How do you save them as 32bit tiffs I cant find the setting anywhere.
Thanks
Sandy
Quote:
Originally Posted by tlgerdes
Hi Duncan,
What format are you saving out of DSS, I find the default 16bit format gives washed out images like yours. I manually save to 32bit Rational TIFF.
I have attached the same picture saved as 16bit TIFF and 32bit TIFF from DSS. I have then used PS to only down size and convert to JPEG. Look at the image information difference. For DSS I used MEDIAN as the stacking process. I have tried all variations with the same raw data and I cannot notice any real improvement with the data I use.
These pictures also started life as Canon Raw from a 1000d.
I'll probably get shot down for this, but, I'd advise against going down the path of creating a library of darks -- the dynamics of your sensor vary depending on a number of variables (temperature/humidity, et. al.) and no matter what you do, you won't be able to recreate the same characteristics, weather-wise, as when you were out imaging. You will inevitably gain hot/dead/stuck pixels over time. If you owned a good quality CCD, it's a different story, you could probably get away with a library of darks with controlled temperature.
Of course, this all hinges on how accurate you want to be and how much effort you want to put into your images (do you want to be able to print them and hang them on the wall?). I don't necessarily agree with the whole starting-out-so-take-it-easy approach. My personal way of doing things is to do them properly (or to the best of my ability) the first time. Throw yourself in the deep end and learn how to swim. I get a lot more out of it this way. I know it's different for everyone.
Imaging is like climbing a mountain, it's not easy.
I'll probably get shot down for this, but, I'd advise against going down the path of creating a library of darks -- the dynamics of your sensor vary depending on a number of variables (temperature/humidity, et. al.) and no matter what you do, you won't be able to recreate the same characteristics, weather-wise, as when you were out imaging. You will inevitably gain hot/dead/stuck pixels over time. If you owned a good quality CCD, it's a different story, you could probably get away with a library of darks with controlled temperature.
Of course, this all hinges on how accurate you want to be and how much effort you want to put into your images (do you want to be able to print them and hang them on the wall?). I don't necessarily agree with the whole starting-out-so-take-it-easy approach. My personal way of doing things is to do them properly (or to the best of my ability) the first time. Throw yourself in the deep end and learn how to swim. I get a lot more out of it this way.
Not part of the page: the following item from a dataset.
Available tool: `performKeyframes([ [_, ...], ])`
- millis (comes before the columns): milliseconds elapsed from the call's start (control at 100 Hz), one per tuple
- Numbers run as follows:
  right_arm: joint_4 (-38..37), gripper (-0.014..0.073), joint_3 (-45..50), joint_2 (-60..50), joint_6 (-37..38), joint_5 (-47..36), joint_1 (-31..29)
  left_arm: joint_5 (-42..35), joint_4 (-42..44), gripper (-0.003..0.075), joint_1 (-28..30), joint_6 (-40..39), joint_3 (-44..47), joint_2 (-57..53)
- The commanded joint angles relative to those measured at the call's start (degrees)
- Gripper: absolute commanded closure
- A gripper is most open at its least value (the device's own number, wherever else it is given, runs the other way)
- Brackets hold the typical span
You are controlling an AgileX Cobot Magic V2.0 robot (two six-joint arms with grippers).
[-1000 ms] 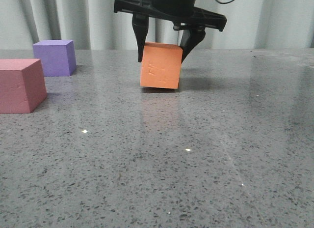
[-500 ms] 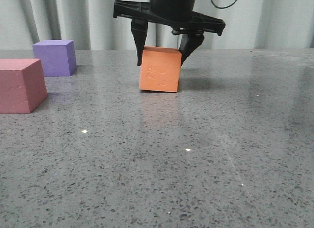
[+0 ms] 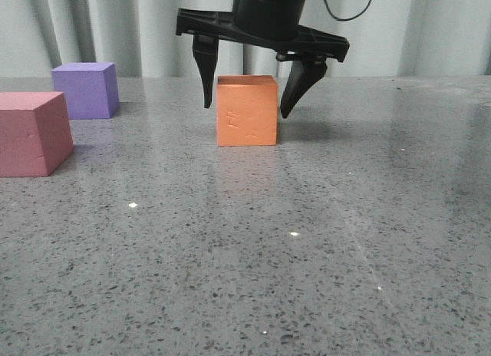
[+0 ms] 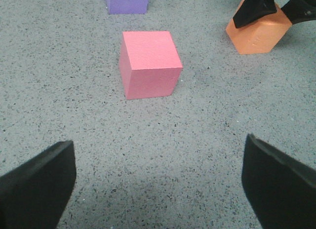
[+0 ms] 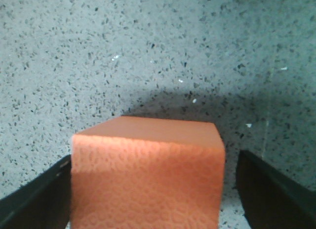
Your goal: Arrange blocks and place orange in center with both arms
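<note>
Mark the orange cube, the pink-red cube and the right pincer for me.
orange cube (image 3: 246,114), front view, dented front face.
pink-red cube (image 4: 150,66), left wrist view, top face.
right pincer (image 3: 249,95), front view, midway between its open fingertips.

I seem to be in a lab or robot test room, not a home. The grey speckled stone-look counter (image 3: 322,241) carries only 3 plain foam cubes (image 3: 246,110), the sort used for practice. Behind it hangs a pale pleated curtain (image 3: 115,26) as a plain backdrop, with a black cable (image 3: 349,1) looping above.
</note>
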Motion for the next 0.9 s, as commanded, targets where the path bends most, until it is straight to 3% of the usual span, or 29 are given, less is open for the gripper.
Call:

I know it's different for everyone.
Imaging is like climbing a mountain, it's not easy.
My $0.02 AUD, only.
Regards,
Humayun
no mate, i can see your reasoning, thats some good advice.
How do you save them as 32bit tiffs I cant find the setting anywhere.
Thanks
Sandy
Yes as Dunc said, once you have stacked the final image, by default it creates AUTOSAVEXXX.TIF. This is saved as a 16bit TIFF file, if you then hit the "Save Picture to File" link in the Processing menu frame you can save the file as a new name and select a different format to save in. Photoshop prefers 32bit Rational TIFF, if you select Integer it will not read.